What the task requires — Return only that part of the material below which starts with the line containing "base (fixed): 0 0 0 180" and goes on through the line containing "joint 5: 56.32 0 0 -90", restated exactly.

Data shown —
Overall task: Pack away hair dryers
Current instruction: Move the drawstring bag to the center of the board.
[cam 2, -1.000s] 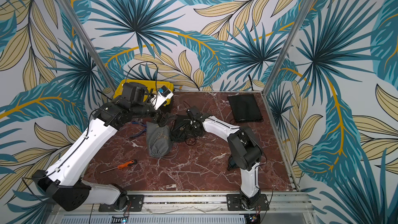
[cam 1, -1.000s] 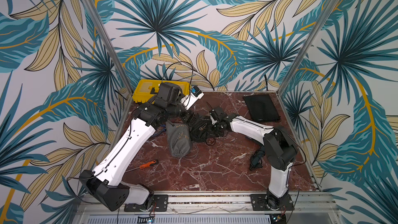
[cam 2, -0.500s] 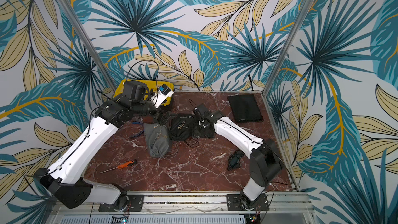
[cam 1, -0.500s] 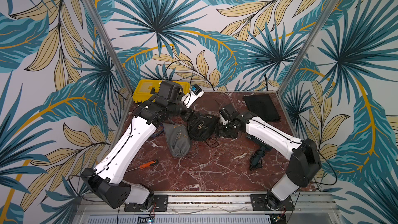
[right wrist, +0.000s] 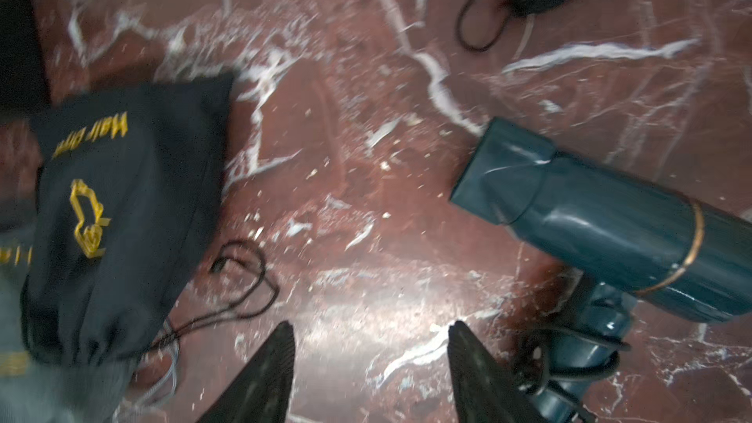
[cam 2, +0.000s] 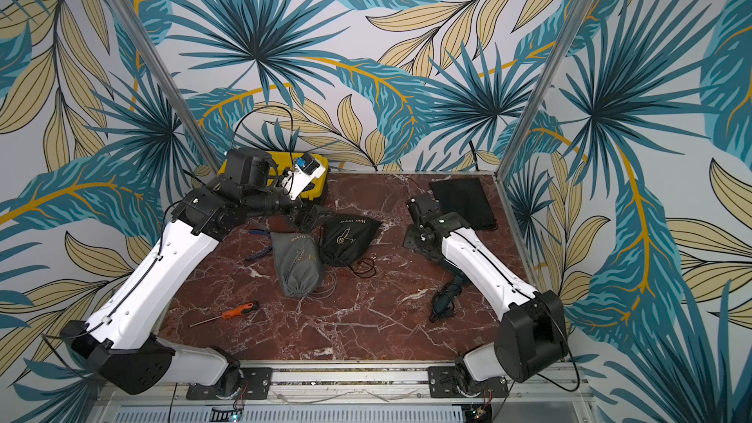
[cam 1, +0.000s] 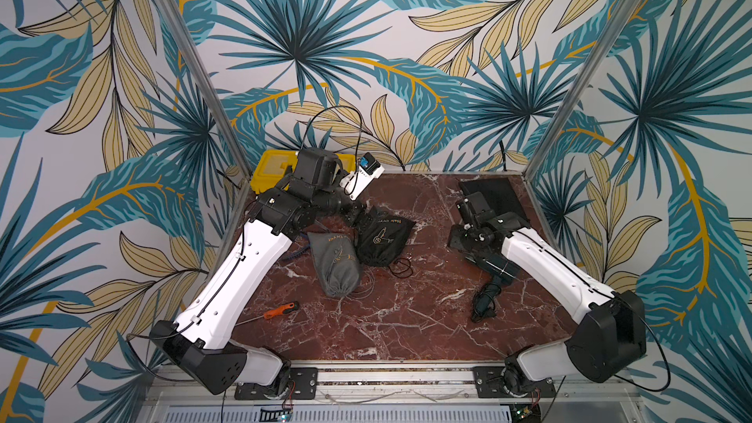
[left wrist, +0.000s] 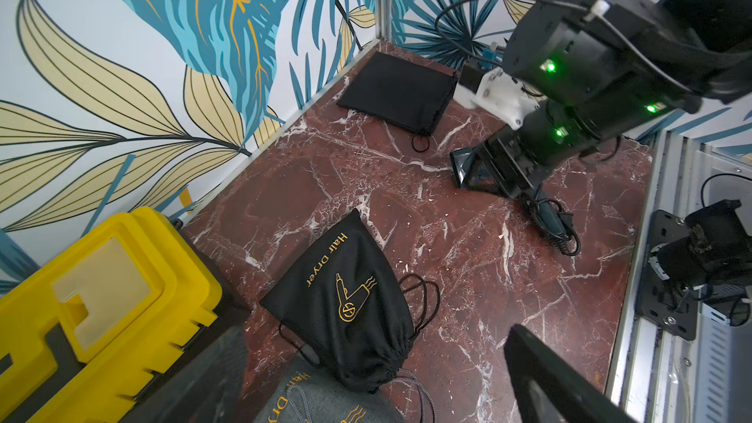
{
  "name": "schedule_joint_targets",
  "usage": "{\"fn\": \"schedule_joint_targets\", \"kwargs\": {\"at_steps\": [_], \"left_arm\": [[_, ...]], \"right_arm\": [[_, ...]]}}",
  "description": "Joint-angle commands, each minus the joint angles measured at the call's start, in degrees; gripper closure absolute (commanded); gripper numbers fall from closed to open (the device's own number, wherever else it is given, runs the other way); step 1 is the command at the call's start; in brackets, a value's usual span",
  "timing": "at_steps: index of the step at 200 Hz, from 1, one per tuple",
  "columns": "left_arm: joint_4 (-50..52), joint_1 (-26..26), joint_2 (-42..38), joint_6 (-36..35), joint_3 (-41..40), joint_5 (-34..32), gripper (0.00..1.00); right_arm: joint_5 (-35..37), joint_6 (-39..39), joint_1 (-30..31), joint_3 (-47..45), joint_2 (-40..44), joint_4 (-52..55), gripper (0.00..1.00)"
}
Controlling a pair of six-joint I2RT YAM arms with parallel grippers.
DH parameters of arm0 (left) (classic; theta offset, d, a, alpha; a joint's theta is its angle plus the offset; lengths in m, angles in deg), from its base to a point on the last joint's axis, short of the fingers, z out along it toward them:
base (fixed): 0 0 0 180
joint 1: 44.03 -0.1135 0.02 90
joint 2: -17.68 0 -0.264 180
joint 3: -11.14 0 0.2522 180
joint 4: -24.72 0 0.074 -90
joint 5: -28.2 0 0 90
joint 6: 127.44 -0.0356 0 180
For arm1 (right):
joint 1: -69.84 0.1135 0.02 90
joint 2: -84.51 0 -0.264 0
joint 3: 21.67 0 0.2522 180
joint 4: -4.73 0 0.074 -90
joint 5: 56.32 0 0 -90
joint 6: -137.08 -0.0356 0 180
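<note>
Your right gripper (right wrist: 371, 325) hangs low over a bare patch of the table (right wrist: 366, 217). Its jaws are partway apart and there is nothing between them. The teal dryer (right wrist: 610, 238) lies on its side just beside that gripper, on the right half of the table and outside any bag. Whether a finger touches its cord, you cannot tell. In a top view the dryer's barrel (cam 1: 494, 269) runs partly under your right forearm, and the cord-wrapped handle points toward the near edge.

Your left gripper (left wrist: 376, 329) is spread wide and empty, over the far-left edge of the black bag (left wrist: 346, 303), which is printed "Hair Dryer". That bag sits mid-table, full and rounded, with its drawstring mouth toward the near side. The grey bag (cam 1: 335, 266) lies against its left side, a little nearer.

A flat bag (cam 1: 494, 197) lies in the far right corner, well apart from the dryer. The yellow case (cam 1: 276, 168) stands at the far left, and the screwdriver (cam 1: 280, 311) lies near left.
</note>
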Motion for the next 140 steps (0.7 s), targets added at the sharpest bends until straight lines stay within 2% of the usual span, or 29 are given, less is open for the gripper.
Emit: {"fn": "schedule_joint_targets", "kwargs": {"at_steps": [1,24,38,59,104,140], "left_arm": [[0.3,-0.2,-0.1,0.3,-2.2,3.5,0.01],[-0.4,-0.2,0.9,0.8,-2.7,4.5,0.0],[-0.9,-0.2,1.6,1.2,-2.9,5.6,0.0],[-1.3,-0.1,2.5,1.7,-3.1,6.6,0.0],[-2.3,-0.2,3.6,1.4,-3.4,6.9,0.01],[-2.3,-0.2,3.8,1.2,-3.5,7.7,0.01]], "right_arm": [[5.6,-4.4,-2.6,-2.7,0.4,-9.1,0.49],[7.8,-5.4,-6.3,-1.7,-3.1,-14.3,0.67],[10.6,-5.9,-8.1,0.4,-6.3,-15.2,0.69],[11.2,-7.3,-11.4,4.5,-12.4,-14.3,0.49],[12.3,-7.8,-14.7,12.9,-23.6,-13.5,0.48],[11.4,-10.6,-18.1,14.8,-28.7,-12.0,0.41]]}}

Result —
base (fixed): 0 0 0 180
joint 1: 44.03 -0.1135 0.02 90
joint 2: -17.68 0 -0.264 180
joint 3: -11.14 0 0.2522 180
joint 4: -24.72 0 0.074 -90
joint 5: -28.2 0 0 90
joint 6: 127.44 -0.0356 0 180
For arm1 (right):
joint 1: -69.84 0.1135 0.02 90
joint 2: -84.51 0 -0.264 0
joint 3: 21.67 0 0.2522 180
joint 4: -4.73 0 0.074 -90
joint 5: 56.32 0 0 -90

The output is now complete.